What about situations where you need the data outside of the Aurora cluster? There are situations where corporate policies or regulatory environment demand it, or you have a need to process the data or run reports outside of Aurora. All of these cases can be handled by using External Replication.
It is easy to have Aurora replicate the data to an Amazon EC2 MySQL instance, an Amazon EC2 instance running MySQL, or even a MySQL instance running in your corporate data center. Using this one-way replication, your data is always in sync with your Aurora cluster and available for use outside of Aurora.
Last, but certainly not least, is serverless. Maybe one of the most significant developments for availability and scalability is the addition of serverless to the equation. Obviously serverless does not mean there are no servers. It means that you do not have to worry about the provisioning, configuration, scaling, or maintenance of any servers.

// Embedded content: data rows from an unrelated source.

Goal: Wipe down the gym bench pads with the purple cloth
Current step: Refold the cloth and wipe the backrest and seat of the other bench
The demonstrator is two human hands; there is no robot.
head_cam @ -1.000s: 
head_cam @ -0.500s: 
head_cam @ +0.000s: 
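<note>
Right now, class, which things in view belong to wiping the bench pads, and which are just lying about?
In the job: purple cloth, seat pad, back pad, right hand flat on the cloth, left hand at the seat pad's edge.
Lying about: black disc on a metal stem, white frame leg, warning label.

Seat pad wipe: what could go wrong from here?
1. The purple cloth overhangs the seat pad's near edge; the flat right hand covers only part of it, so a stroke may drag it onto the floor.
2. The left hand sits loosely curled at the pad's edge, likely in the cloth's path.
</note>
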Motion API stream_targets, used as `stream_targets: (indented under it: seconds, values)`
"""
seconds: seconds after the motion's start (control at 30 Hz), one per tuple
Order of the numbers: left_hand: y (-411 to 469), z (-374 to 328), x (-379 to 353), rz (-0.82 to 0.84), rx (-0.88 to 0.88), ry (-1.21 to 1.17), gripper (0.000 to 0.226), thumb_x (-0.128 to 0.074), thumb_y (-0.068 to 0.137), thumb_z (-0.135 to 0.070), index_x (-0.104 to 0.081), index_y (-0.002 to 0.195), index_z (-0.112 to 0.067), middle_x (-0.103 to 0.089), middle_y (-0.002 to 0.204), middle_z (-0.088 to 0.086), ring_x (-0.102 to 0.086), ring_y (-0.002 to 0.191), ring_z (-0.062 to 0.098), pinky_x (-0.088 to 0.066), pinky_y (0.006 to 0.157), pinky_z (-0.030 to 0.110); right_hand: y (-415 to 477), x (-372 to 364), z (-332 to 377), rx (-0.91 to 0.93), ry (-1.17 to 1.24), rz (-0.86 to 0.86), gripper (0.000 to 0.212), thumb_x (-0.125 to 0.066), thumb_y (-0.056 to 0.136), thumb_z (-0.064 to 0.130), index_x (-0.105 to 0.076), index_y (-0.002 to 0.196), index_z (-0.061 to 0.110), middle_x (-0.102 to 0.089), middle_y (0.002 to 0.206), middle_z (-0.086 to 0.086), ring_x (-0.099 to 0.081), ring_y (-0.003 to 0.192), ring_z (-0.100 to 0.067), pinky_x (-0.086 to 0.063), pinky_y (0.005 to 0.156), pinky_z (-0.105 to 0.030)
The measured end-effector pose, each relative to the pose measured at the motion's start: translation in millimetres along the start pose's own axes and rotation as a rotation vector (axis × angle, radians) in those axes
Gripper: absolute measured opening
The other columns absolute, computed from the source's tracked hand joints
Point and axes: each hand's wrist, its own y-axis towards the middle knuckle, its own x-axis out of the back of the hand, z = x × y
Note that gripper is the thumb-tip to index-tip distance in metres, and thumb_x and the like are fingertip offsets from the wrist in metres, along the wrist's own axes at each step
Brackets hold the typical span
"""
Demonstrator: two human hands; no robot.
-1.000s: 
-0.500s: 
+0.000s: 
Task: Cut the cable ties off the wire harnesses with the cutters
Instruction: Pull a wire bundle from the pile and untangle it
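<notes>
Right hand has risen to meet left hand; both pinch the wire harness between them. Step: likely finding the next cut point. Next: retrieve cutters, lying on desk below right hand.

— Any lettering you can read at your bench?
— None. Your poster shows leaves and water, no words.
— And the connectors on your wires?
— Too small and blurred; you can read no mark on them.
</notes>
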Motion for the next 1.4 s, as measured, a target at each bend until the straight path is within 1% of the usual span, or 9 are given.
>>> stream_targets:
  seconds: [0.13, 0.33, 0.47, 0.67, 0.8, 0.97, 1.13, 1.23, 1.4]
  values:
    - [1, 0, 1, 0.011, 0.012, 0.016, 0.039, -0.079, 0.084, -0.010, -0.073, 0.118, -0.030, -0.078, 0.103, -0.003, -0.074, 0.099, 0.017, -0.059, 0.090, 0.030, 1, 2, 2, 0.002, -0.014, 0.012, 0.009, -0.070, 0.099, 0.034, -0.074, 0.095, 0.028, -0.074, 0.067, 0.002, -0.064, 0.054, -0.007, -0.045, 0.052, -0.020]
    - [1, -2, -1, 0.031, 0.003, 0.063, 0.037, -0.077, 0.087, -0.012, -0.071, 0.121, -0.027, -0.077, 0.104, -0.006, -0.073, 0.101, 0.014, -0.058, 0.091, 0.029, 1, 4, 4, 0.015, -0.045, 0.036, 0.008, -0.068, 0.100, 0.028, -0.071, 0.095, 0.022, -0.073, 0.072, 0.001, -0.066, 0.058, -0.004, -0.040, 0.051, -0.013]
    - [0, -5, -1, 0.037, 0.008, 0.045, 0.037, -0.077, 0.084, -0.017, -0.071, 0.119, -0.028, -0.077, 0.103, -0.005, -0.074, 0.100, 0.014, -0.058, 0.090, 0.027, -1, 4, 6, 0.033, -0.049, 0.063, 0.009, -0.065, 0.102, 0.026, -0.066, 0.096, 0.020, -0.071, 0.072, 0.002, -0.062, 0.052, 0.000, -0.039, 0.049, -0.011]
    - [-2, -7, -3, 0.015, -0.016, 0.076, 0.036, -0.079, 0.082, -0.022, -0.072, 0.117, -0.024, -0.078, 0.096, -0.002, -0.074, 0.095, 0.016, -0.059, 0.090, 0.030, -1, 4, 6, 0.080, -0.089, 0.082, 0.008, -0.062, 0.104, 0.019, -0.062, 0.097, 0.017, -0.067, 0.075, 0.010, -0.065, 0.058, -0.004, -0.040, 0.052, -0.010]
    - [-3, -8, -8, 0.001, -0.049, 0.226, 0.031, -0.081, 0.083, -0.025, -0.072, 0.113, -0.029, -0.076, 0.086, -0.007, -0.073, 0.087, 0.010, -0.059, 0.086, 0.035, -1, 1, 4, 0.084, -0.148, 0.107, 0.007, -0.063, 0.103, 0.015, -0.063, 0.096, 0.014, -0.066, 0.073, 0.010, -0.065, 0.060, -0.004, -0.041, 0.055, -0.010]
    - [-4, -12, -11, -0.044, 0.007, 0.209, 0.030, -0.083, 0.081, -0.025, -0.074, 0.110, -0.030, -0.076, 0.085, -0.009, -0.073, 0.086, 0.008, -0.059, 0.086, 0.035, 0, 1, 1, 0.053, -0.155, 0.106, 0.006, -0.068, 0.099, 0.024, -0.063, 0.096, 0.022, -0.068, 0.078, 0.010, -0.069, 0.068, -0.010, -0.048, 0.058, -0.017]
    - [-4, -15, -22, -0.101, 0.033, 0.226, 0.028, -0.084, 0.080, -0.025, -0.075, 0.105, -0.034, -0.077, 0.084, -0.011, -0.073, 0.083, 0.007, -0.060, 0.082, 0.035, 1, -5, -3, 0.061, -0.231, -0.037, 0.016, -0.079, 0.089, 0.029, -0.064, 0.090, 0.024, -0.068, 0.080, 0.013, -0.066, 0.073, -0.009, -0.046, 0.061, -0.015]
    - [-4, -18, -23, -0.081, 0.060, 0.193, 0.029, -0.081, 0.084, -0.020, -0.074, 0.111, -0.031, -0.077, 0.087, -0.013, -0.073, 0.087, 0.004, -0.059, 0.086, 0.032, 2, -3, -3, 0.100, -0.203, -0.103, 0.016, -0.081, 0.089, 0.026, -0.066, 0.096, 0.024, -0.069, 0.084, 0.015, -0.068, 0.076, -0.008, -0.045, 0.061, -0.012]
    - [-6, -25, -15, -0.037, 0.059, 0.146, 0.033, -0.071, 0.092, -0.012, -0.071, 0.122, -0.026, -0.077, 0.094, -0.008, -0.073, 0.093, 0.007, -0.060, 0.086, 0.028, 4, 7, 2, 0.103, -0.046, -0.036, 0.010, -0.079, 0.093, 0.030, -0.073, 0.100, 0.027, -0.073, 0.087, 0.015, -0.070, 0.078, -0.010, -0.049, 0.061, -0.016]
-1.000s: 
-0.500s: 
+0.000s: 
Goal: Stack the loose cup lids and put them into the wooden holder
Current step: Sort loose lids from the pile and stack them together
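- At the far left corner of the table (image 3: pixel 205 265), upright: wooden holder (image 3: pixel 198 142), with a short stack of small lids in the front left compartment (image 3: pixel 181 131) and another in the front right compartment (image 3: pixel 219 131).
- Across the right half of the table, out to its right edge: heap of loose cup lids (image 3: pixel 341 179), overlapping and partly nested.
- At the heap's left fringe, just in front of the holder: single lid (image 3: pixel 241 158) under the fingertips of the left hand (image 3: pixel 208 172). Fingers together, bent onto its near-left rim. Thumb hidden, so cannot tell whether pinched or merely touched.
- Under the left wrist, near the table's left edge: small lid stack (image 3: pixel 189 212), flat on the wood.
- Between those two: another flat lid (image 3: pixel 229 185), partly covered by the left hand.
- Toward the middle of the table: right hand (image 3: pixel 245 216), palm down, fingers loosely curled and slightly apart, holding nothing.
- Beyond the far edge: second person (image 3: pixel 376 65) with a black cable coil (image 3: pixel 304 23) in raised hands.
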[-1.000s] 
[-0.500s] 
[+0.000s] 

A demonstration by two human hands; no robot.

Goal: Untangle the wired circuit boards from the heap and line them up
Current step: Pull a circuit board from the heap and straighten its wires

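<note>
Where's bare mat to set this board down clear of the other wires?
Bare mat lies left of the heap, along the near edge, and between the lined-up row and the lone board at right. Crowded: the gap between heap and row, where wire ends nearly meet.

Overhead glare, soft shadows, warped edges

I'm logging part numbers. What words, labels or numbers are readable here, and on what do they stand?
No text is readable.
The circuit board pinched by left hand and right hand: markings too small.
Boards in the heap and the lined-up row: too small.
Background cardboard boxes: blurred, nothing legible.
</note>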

To configure Aurora Serverless, you specify the capacity available to your application and AWS handles the details of making sure that capacity is available on demand, when your clients need it. For serverless, an additional layer, a proxy layer, has been added to the two existing layers, the database engine and storage engine.
AWS maintains a fleet of proxy servers that listen for incoming requests. In addition, a warm pool of DB capacity is waiting to serve the request. When your first query comes in, the proxy fleet receives it, requests an instance from the warm pool, and forwards the request to that instance, after it's allocated for your use. Even better, the number of instances allocated for your use is elastic and scales in and out based on demand and the limits you specify in the Aurora Serverless configuration. As with earlier strategies, the ability to dynamically allocate a database engine to you is made possible by the separation of database and storage. Based on your configuration, the database instance stays assigned to you and available for immediate use. After the timeout period expires, the instance is returned to the warm pool. You are only charged for resources you are using. When an instance is allocated for your use, you are charged for it plus any consumed storage. When not allocated, you are only charged for the storage consumed.
For workloads that are spikey, such as development and test environments, or new applications that simply do not have enough history to predict usage patterns, serverless is the way to go. You no longer pay for resource you are not using, do not have to worry about making sure the development team turned the lights out before leaving for the weekend, and you won't be woken up in the middle of the night to adjust capacity because your users' time zone coincides with your sleep zone.
Amazon Aurora is built with availability, durability, and scalability in mind. If used like standard open-source implementations, you have a solid, reliable, and performant database. With a little deeper look at Aurora's capabilities and the patterns to leverage them, you can implement a solution to meet your needs, from local read offloading to a globally distributed availability.